Check the column names

```{r}
## Check the column names
names(kmer.table)
colnames(kmer.table) # equivalent
```

Display the first and last 10 lines of the k-mer count table. 

```{r}
## Show the first 10 lines of the k-mer count table
head(kmer.table)
tail(kmer.table)

```


## Homework

- Read the tutorial [first steps wit R](https://jvanheld.github.io/stat1/practicals/01_intro_R/01_R-first-steps.html)

- Compute marginal statistics
- Draw histograms of a given k-mer of your choice


### Compute marginal statistics


Tips: use the R function `apply()`. 


### Draw the distributions


## Exploring k-mer count distributions in promoter sequences

1. Load the k-mer count table generated in the previous step.

2. Draw an histogram with the distribution of counts for a given k-mer. After having fine-tuned the representation, generate a pdf file with 4 x 4 panels to depict the histograms of the 16 k-mers.

3. Use other graphical representations to get an insight of the k-mer count distributions (boxplots, violin plots)

4. Compute summary statistics for each column of the count table, including the following estimators

    - min and max
    - mean
    - percentiles 05, 25 (=Q1), 50 (=median), 75 (=Q3), 95
    - variance and standard deviation
    - sum
    
5. Compute a vector with the relative frequency of each k-mer in all the sequences. 

> **Tip: ** for this exercise you will need to divide each count by the marginal counts of the row (the sum of k-mer counts of the considered sequence). This could in principle be done by implementing two embedded loops, one that iterates on the rows (sequences) and the other one on the columns (k-mers). This would however be quite inefficient.
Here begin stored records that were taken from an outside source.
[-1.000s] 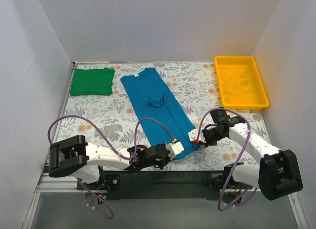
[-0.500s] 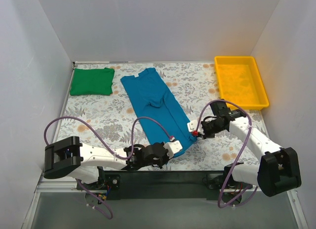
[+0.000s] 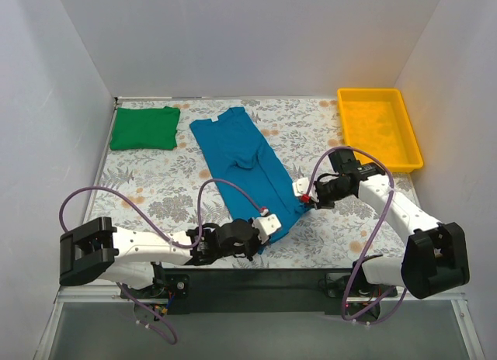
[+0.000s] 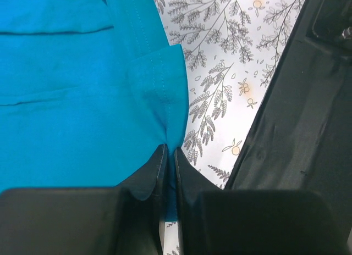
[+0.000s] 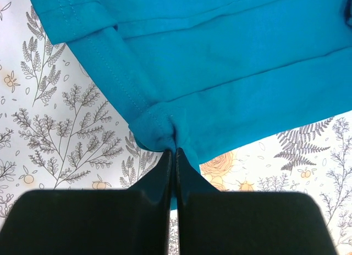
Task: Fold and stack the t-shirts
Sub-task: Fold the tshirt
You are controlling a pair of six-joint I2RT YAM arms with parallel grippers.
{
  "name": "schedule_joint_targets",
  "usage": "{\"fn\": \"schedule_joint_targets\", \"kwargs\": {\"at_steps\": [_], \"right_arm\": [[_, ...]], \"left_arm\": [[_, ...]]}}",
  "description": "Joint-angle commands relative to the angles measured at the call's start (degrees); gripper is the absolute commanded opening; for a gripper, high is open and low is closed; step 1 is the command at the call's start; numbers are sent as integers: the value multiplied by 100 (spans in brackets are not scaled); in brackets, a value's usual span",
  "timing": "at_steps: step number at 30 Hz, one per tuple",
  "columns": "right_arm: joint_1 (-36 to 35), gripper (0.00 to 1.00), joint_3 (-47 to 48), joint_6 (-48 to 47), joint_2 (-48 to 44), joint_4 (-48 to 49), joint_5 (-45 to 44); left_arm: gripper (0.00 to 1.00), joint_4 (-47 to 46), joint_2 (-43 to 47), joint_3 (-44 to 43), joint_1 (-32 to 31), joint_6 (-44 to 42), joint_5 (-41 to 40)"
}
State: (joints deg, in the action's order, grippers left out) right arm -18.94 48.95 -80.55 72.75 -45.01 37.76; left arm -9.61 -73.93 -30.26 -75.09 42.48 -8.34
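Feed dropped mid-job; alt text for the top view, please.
Both hands pinch the near end of the blue shirt, folded lengthwise on the floral table: left hand at its left corner, right hand at its right. A folded green shirt lies far left, a yellow tray far right.

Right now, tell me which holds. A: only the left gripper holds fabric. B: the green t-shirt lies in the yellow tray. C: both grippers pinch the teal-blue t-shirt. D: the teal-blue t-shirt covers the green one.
C: the wrist views show the left gripper and the right gripper each shut on the teal-blue t-shirt at its edge.
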Motion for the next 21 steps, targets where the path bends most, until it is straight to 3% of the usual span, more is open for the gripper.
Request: {"fn": "schedule_joint_targets", "kwargs": {"at_steps": [1,9,21], "right_arm": [[-22,1,343,84,107,-51,188],[-40,1,730,163,502,-43,258],[-207,1,2082,523,1609,10,258]], "left_arm": [[0,-164,317,82,152,67,236],[0,-252,564,117,574,59,675],[0,-384,828,248,1655,-47,1633]]}}
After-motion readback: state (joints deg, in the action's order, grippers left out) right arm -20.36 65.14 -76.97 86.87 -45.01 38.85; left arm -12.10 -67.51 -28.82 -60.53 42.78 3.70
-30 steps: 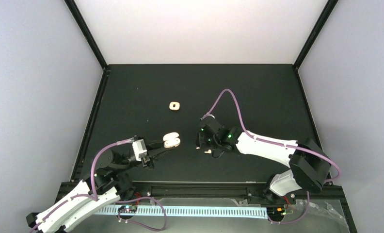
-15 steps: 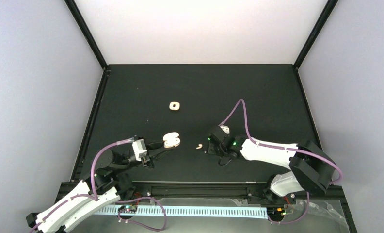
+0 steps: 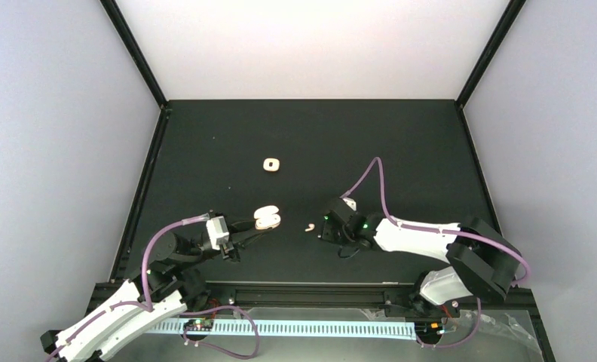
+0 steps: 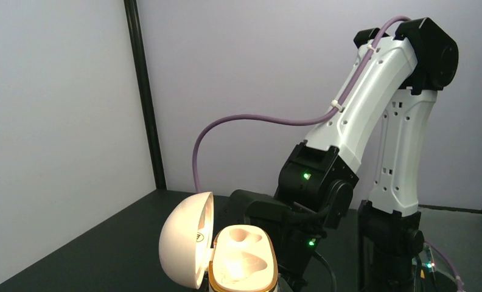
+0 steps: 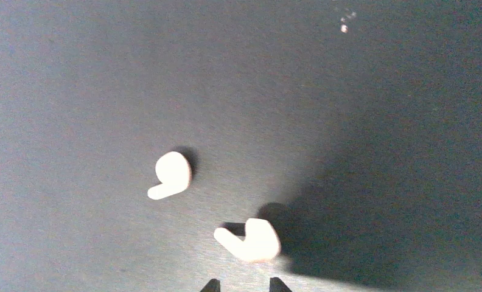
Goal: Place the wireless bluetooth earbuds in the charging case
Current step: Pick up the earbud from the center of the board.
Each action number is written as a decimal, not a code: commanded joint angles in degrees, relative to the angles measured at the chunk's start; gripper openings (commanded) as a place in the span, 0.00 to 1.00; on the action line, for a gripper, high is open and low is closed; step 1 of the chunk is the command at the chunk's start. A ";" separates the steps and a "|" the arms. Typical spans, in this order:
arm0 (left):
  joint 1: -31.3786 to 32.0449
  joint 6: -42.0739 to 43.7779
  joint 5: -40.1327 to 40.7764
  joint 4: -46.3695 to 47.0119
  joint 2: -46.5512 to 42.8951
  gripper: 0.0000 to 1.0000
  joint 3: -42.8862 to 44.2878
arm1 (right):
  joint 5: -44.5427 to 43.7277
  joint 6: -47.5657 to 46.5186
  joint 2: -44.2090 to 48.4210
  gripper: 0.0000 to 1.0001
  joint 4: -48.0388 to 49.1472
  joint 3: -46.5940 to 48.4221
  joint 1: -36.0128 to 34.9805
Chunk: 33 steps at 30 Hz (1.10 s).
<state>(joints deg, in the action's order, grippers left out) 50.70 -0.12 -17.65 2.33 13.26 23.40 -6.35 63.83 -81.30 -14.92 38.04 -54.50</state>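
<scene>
An open cream charging case (image 4: 243, 264) fills the bottom of the left wrist view, lid (image 4: 184, 243) swung left and both sockets empty. My left gripper (image 3: 254, 232) is shut on the case (image 3: 267, 219) and holds it just above the table. Two white earbuds lie on the black mat in the right wrist view, one farther off (image 5: 173, 173) and one (image 5: 254, 241) just ahead of my right gripper (image 5: 244, 285). Its fingertips stand apart with nothing between them. From above, one earbud (image 3: 309, 227) shows just left of the right gripper (image 3: 323, 228).
A second, closed cream case (image 3: 271, 164) lies farther back on the mat. Black frame posts (image 3: 133, 53) and grey walls bound the table. The right arm (image 4: 372, 97) stands close behind the held case in the left wrist view.
The right gripper has drawn back to the right and come low over the mat, uncovering an earbud at its tip, and its jaws have narrowed. The left arm and case have not moved.
</scene>
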 commanded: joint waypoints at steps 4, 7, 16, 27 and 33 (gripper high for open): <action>0.10 -0.87 -0.90 0.26 0.94 0.02 1.34 | -0.57 2.01 1.72 0.11 2.08 -5.37 0.43; 0.10 -0.85 -0.90 0.25 1.22 0.02 1.38 | -0.73 1.75 1.10 0.08 3.03 -5.91 0.37; 0.10 -0.85 -0.90 -0.11 1.75 0.02 1.39 | -0.79 -2.36 -2.12 0.06 3.72 -2.24 2.48; 0.10 -0.26 -0.74 -0.22 2.02 0.02 1.56 | 0.90 -7.85 -5.07 0.06 4.15 1.30 5.42; 0.10 -0.31 -0.72 -0.60 1.95 0.02 1.56 | 0.33 -9.06 -4.93 0.06 1.50 2.49 5.60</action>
<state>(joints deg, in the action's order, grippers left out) 50.70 -0.25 -18.11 2.20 14.66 23.40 -5.13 56.42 -86.54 -11.79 39.11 -49.41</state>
Instead, you can immediately divide the whole count matrix by the vector containing the sum of k-mr counts per gene. 

6. Compute a table with the relative frequencies of k-mers per sequence, and compute similar summary statistics per column on this relative frequency table. 

7. Write a brief interpretation of the results. 


## Fitting distributions

1. Fit a Poisson distribution on each empirical distribution of k-mer counts. 

    - How do you choose the parameters?
    - Draw the fitted Poisson distribution over the histogram of empirical distribution (observed k-mer occurences)
    
        **Tips:** 
        
        - in order to add some plot over an existing plot, you can use the `lines()` function
        - you can also use specific options to draw histogram-like lines: `lines(x, y, type = "h"). 

2. Do the same with the following distributions : 

    a. binomial
    b. hypergeometric
    c. normal
    d. negative binomial

## Goodness of fit


1. Assess the goodness of the fit using the R `chisq.test()` function.

    - How significant is the result?
    - How good is the fit?
    - Did the test issue some warning message? If so, how do you interpret it?
    - Check if the assumptions are met for the validity of the chi2 test. 
    
2. Implement a function that 

    - Takes as input a vector of observed values + a vector of expected values, 
     - Checks that the expected values are compliant with the applicability conditions.
     - If not, groups the tails of the vectors in order to ensur this condition.
     - Runs the chi2 test
     - Returns the following values

          - chi2 statistics
          - number of initial classes
          - number of classes after tail grouping
          - degrees of freedom
          - p-value

3. Apply this function to each k-mer for each distribution, and evaluate which one gives the best fit to the data.